▶ [EXERCISE DESCRIPTION]:
Within the entries below, find every line that has the string "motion", then copy it.

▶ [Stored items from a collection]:
------------

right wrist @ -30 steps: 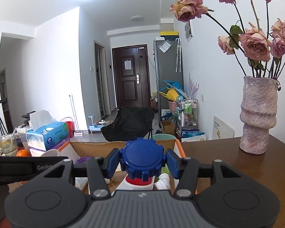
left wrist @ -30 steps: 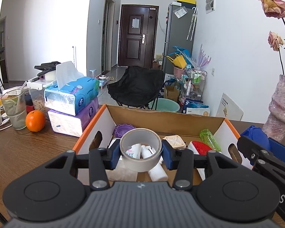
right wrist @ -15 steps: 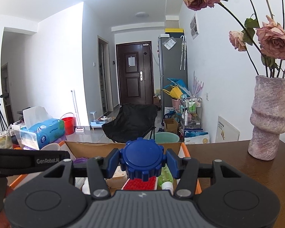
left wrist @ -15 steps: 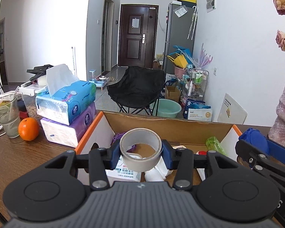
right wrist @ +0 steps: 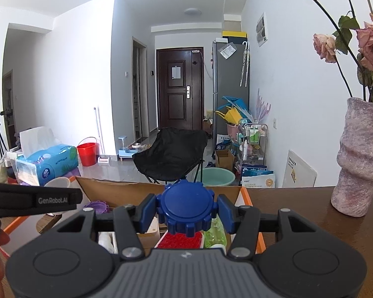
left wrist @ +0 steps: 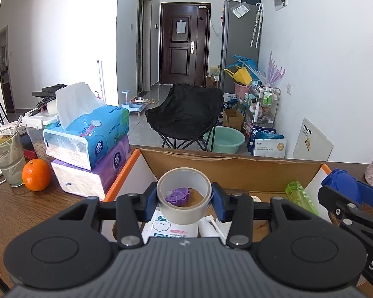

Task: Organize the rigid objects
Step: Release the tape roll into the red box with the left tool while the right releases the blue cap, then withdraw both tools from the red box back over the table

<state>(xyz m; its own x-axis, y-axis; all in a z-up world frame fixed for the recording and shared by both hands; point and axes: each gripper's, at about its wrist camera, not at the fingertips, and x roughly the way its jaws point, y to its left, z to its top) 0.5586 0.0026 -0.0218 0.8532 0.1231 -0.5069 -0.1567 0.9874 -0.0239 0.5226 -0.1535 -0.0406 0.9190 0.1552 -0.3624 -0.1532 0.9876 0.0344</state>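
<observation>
A: Quickly, claws?
B: Left claw (left wrist: 184,197) pinches grey tape roll (left wrist: 183,195); right claw (right wrist: 187,209) pinches blue notched lid (right wrist: 187,208), both above cardboard box (left wrist: 236,167).
A: Surface?
B: Brown wooden bench (left wrist: 24,206), cluttered room.

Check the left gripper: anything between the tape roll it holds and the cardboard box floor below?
No barrier visible. The left gripper holds the tape roll above the open cardboard box, which has no lid. The floor isn't bare, though: a purple lid and a white packet lie under the roll, so it would land on them.
</observation>
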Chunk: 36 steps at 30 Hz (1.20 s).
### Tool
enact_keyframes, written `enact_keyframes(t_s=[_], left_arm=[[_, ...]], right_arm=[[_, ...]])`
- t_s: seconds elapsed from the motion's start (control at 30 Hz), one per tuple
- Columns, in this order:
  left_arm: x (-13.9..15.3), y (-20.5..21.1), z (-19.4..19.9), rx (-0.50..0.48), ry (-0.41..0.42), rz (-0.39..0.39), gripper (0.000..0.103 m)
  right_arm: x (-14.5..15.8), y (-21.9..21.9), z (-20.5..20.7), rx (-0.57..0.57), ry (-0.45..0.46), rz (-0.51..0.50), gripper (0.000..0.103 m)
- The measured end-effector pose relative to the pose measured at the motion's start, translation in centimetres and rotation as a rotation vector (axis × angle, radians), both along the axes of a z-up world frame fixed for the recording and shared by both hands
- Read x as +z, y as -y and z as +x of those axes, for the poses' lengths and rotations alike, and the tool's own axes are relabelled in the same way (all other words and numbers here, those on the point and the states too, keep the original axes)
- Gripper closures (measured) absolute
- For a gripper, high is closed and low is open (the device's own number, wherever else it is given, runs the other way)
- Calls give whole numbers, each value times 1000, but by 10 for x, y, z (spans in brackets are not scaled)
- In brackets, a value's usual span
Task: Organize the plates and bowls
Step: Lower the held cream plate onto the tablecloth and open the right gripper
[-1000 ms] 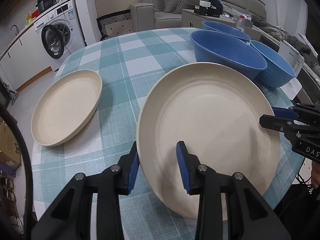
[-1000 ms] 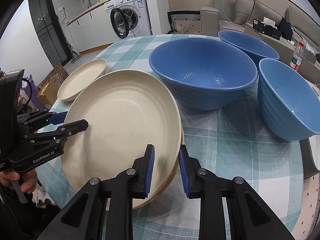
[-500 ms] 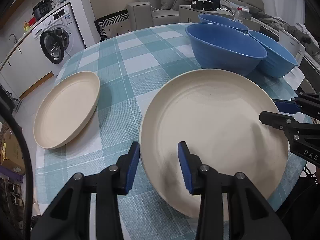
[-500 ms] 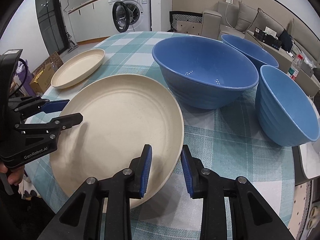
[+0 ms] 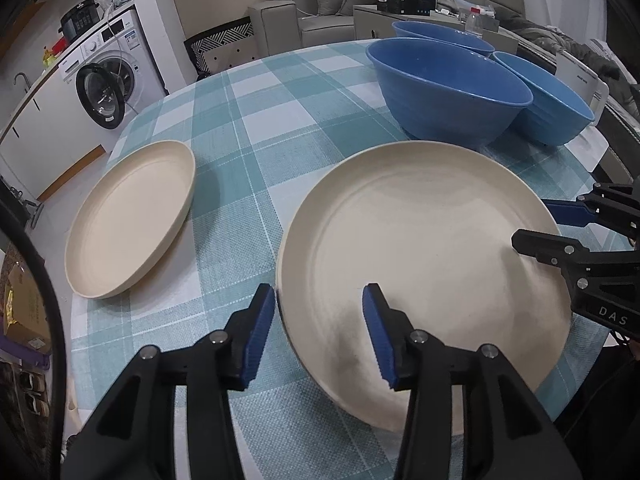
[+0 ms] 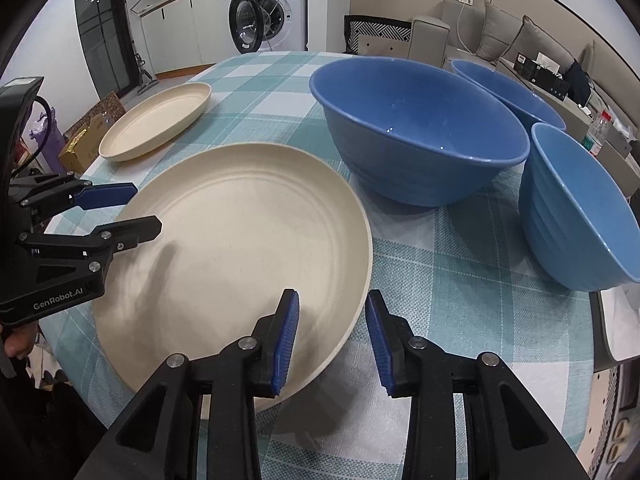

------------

▶ [WRITTEN ANSWER]:
- t_s: seconds elapsed from the motion's start (control at 30 Hz), one per tuple
- The measured end-effector pose relative to the pose measured at the motion's start, translation in centimetres and rotation as a rotation vector (axis × angle, radians), both along the axes of a z-up world frame fixed for the recording and shared by both hands

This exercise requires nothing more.